# B10 Wert für eigenes Produkt ermitteln



## Benni (15 März 2013)

Hallo Forumsnutzer,
wir sind eine Firma, die Linearmotorachsen herstellt. In einigen unserer Motoren sind Haltebremsen verbaut,
welche dazu dienen, den Motor nach einer Abschaltung auf der Achse mechanisch fest zu halten.

Aufgrund einer Kundenanfrage, ist es nun notwendig, dass wir für diese Bremse einen B10 Wert vergeben bzw. ermitteln,
vermutlich damit dieser seine Sicherheitsbeurteilung oder Sicherheitsfunktionen erstellen kann.

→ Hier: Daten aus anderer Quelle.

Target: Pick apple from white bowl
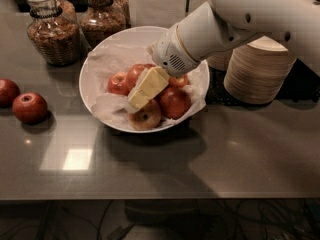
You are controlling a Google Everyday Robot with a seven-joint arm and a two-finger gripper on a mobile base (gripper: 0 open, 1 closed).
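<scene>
The white bowl (95, 69), wide and lined with crinkled white paper, stands mid-table and holds several apples. My gripper (142, 91), cream-coloured at the end of a white arm, reaches down from the upper right into the middle of the pile. A big red apple (176, 103) lies right beside it on the right. A yellower apple (146, 117) lies just under its tip. Two more red apples (119, 83) lie to its left and behind. The gripper covers part of the pile.
Two loose red apples (30, 107) lie on the grey table at the left. Two glass jars of brown food (52, 31) stand behind the bowl. A stack of beige disposable bowls (260, 71) stands at the right, under the arm.
</scene>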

Da ich jedoch in diesem Gebiet relativ frisch bin und ich beim Googeln leider immer nur die Information bekommen habe, "Es sind
angaben des Herstellers zu beziehen", es aber keine Verweise gibt was man als Hersteller selbst zu tun hat, wende ich mich nun an euch.

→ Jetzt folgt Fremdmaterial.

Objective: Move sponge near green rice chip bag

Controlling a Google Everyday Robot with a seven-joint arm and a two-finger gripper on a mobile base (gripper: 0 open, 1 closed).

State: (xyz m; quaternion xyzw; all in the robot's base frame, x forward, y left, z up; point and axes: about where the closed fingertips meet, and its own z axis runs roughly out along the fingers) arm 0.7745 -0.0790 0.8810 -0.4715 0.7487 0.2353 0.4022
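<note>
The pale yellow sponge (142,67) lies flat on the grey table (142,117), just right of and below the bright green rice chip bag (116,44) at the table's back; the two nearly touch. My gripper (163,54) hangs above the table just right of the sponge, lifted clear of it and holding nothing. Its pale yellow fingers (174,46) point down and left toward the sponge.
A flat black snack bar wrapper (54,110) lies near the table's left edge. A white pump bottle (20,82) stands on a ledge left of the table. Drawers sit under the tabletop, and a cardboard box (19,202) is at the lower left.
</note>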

Mich würde es interessieren, ob es irgendwo eine Norm/Richtlinie oder eine Anleitung gibt, wie man seine Eigenen Produkte einzustufen hat. Die z.B. vorschreibt, welche Umgebungseigenschaften vorgeschrieben sind, wieviele Messzyklen gehalten werden müssen oder wieviel unterschiedliche zu messenden Teile zu verwenden sind. 
Ich vermute zumindest, da der Wert B10 vor allem auch in der 13849 immer wieder auftaucht, dass es zur Vergabe dieses Wertes auch gewisse Normen, Richtlinien oder Randbedingungen geben muss.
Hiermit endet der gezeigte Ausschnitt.